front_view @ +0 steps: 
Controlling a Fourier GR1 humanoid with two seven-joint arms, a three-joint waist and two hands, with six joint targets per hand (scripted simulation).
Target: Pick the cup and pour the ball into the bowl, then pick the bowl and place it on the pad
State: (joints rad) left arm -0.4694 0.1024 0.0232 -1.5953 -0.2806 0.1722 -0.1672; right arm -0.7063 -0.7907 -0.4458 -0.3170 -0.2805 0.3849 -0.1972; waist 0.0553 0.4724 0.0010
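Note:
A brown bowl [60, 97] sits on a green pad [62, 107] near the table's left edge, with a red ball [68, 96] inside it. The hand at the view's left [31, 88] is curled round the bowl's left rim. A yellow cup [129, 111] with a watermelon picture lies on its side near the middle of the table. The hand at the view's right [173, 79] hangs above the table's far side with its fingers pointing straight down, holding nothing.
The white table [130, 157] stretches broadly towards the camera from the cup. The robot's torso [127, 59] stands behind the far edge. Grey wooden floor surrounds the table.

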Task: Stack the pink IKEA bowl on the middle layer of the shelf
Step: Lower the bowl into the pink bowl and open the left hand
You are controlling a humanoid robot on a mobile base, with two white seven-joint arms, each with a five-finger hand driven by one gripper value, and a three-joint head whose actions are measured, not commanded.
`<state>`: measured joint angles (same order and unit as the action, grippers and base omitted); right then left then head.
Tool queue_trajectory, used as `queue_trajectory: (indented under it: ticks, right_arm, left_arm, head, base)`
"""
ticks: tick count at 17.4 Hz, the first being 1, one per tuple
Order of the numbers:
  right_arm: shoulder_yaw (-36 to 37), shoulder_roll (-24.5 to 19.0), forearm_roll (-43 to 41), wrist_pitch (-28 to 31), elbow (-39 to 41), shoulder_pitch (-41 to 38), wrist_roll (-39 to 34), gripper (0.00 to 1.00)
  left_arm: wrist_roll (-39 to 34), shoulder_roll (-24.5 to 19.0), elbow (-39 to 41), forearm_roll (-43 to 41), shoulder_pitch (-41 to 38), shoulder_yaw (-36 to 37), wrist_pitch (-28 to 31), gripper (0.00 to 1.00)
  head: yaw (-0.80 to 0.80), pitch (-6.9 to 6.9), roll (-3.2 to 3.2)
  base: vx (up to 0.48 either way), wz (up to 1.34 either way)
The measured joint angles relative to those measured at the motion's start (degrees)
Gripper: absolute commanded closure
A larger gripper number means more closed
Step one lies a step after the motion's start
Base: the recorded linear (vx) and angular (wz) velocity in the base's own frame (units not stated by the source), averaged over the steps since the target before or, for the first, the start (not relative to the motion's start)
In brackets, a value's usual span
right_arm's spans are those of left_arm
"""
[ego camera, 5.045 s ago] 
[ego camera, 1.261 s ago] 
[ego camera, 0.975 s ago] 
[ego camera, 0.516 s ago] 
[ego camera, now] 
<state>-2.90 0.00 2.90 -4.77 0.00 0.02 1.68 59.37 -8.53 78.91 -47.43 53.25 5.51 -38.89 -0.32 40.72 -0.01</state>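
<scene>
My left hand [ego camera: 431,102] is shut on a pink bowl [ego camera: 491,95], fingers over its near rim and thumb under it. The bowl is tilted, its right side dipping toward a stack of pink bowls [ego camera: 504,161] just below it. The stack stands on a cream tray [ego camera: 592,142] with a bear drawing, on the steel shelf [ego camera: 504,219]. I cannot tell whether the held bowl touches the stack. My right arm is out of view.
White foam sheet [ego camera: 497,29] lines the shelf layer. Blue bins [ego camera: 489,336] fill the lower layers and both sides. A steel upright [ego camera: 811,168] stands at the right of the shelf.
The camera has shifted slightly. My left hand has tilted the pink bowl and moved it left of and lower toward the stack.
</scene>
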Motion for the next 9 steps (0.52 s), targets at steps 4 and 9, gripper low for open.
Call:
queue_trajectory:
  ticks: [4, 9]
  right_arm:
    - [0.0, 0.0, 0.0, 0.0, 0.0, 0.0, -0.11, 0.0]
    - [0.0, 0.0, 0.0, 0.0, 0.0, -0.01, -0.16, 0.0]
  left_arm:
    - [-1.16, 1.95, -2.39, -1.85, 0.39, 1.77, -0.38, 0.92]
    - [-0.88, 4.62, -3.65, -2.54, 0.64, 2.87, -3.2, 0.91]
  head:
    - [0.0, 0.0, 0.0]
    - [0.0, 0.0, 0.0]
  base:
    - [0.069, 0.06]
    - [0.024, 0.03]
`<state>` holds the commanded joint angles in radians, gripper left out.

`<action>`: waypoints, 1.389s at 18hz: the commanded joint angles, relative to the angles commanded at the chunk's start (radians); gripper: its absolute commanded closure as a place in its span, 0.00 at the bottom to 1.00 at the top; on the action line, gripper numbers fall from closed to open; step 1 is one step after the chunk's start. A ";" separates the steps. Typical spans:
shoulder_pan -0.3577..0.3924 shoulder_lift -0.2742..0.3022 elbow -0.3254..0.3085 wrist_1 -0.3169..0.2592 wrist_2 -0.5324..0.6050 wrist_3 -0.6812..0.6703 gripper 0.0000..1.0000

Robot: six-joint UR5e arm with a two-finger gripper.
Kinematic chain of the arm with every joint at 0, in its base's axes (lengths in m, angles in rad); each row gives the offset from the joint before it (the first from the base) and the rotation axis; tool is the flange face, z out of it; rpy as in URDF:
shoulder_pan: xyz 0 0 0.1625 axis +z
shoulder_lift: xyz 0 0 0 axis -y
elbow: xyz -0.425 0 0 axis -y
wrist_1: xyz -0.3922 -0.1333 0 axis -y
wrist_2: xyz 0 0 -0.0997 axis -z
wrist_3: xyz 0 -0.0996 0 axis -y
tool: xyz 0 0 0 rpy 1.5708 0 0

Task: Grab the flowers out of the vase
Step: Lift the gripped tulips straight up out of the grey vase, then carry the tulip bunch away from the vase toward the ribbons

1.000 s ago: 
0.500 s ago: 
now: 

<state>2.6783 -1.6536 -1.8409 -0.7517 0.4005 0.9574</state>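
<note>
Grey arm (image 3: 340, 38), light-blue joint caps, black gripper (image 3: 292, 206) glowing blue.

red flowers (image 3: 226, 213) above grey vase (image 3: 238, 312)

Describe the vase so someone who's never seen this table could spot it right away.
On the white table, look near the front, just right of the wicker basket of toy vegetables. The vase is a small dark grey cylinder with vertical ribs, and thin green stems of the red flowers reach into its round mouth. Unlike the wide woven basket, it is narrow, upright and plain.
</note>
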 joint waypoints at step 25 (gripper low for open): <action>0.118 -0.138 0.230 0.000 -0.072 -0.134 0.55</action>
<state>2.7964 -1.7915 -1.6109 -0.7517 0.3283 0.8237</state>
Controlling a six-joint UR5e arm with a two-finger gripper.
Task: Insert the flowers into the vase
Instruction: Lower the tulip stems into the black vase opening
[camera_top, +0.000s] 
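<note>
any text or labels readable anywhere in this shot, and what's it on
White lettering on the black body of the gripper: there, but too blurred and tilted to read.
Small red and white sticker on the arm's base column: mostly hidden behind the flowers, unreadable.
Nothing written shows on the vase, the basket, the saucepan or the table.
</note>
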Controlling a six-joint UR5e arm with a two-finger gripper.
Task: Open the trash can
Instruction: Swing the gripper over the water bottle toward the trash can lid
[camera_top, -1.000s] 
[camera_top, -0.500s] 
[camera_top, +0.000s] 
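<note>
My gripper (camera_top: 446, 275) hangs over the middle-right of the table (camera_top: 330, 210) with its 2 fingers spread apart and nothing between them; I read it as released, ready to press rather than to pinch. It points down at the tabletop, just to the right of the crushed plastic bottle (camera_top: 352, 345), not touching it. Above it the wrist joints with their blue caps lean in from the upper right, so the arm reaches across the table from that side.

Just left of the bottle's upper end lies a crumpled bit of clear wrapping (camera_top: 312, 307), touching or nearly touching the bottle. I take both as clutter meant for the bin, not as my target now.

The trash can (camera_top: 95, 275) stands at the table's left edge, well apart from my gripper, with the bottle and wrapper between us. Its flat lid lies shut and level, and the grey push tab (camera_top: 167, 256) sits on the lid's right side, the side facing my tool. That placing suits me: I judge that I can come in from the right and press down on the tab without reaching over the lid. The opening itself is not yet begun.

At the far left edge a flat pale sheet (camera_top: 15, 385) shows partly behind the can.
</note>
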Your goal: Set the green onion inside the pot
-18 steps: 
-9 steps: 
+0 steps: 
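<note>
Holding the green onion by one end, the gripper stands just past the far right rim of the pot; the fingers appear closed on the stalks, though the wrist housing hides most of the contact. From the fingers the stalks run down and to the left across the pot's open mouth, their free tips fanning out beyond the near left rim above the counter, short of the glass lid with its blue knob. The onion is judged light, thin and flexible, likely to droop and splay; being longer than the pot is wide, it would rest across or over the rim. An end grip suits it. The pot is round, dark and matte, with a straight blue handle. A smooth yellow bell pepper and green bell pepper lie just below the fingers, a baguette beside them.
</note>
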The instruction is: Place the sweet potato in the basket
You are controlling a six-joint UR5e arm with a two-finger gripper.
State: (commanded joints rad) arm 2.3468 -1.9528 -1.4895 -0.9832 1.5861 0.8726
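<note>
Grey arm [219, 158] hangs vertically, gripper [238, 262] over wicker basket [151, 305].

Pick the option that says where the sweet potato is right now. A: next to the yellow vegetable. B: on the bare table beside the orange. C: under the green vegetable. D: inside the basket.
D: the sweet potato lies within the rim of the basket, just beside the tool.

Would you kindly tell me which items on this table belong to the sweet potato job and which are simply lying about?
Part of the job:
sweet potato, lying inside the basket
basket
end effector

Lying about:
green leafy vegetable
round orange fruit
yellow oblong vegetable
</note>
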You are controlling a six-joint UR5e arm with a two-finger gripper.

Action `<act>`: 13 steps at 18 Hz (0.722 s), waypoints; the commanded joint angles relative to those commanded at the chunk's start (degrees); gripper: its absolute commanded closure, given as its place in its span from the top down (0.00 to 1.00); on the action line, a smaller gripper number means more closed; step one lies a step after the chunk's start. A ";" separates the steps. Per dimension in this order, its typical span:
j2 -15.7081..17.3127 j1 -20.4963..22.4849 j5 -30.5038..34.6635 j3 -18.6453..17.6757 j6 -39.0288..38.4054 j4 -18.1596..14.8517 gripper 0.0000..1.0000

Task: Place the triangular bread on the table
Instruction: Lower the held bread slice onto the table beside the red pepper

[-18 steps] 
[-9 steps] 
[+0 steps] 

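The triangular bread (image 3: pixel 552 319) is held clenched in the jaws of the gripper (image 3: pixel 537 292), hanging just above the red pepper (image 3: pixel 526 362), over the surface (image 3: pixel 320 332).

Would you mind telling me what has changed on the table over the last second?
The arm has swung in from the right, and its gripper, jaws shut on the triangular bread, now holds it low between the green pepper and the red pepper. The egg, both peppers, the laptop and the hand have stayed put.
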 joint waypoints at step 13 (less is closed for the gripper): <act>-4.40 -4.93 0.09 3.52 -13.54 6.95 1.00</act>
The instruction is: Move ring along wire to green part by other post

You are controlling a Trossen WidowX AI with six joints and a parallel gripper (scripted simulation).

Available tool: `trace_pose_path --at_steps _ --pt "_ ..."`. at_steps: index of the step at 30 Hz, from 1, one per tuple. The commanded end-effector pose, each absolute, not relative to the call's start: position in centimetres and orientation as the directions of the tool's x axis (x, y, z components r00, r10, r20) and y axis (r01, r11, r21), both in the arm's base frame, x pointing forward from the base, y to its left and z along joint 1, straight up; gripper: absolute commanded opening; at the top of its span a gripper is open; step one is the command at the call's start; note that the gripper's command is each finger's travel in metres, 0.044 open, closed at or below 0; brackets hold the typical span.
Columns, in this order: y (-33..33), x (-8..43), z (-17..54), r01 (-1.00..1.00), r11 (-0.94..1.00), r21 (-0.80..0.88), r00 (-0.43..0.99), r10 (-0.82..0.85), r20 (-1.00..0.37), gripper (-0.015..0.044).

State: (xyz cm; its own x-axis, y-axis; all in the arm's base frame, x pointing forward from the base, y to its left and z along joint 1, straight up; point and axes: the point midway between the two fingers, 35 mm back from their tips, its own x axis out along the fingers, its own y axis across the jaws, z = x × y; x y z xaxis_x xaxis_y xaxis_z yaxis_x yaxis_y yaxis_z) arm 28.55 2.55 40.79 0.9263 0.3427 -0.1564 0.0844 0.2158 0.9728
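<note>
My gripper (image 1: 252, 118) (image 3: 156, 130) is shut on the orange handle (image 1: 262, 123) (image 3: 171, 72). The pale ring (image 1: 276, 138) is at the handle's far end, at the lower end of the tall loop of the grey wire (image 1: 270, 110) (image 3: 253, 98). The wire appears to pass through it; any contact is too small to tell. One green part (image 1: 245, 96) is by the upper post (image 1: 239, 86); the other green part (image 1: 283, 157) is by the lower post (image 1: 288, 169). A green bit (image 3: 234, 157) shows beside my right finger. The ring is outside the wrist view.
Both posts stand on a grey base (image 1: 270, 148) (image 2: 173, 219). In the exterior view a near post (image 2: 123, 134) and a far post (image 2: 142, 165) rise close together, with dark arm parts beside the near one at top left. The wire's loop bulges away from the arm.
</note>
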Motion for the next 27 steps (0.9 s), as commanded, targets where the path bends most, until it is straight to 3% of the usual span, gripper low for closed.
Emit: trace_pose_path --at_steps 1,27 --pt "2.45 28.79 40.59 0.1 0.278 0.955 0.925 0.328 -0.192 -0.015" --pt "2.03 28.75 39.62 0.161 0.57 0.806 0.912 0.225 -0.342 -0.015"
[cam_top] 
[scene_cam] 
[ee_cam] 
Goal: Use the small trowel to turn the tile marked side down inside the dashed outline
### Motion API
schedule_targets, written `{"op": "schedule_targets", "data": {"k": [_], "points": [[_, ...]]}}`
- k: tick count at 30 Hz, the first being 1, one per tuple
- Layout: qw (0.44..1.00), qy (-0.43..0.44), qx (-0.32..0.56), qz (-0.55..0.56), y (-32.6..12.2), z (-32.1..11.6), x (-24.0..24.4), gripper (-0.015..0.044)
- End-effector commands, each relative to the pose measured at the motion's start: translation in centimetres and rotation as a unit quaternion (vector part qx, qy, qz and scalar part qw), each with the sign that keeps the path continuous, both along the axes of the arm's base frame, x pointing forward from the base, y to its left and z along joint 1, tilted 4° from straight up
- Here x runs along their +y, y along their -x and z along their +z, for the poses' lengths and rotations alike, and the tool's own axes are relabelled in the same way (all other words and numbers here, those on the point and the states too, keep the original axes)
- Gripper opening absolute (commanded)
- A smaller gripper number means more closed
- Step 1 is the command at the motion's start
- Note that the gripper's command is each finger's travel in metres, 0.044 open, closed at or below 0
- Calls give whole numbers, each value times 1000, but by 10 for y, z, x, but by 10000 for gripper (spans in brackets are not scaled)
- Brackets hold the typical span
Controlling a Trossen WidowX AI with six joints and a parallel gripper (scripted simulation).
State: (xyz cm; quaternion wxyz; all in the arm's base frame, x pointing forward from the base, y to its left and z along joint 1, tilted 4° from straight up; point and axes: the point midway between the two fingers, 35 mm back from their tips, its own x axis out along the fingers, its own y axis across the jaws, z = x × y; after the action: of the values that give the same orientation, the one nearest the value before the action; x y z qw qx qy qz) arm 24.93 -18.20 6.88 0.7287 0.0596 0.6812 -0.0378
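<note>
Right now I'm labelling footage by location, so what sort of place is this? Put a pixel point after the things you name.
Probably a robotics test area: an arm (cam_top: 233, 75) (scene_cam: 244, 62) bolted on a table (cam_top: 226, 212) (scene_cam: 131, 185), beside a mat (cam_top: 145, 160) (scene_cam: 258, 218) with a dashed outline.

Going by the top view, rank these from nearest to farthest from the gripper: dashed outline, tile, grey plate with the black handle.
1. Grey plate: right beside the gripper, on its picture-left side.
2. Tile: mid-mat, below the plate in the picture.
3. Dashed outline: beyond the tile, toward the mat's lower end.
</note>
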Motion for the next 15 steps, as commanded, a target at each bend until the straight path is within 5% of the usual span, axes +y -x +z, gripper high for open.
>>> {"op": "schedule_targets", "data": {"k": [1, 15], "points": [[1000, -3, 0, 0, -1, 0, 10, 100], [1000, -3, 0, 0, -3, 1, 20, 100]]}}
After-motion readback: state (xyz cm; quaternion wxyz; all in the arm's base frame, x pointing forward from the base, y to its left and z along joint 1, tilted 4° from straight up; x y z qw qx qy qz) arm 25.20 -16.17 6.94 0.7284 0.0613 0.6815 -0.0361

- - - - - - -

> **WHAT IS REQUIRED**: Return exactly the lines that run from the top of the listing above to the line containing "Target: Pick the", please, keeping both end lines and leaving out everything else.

> **TASK SOLUTION**:
front_view @ +0 steps: 
Controlling a Fourier GR1 humanoid with two seven-joint arms, a three-joint waist and two hands, with six joint targets per hand (scripted simulation).
Target: Pick the cup and pour the ball into the bowl, then pick the bowl and place it on the pad

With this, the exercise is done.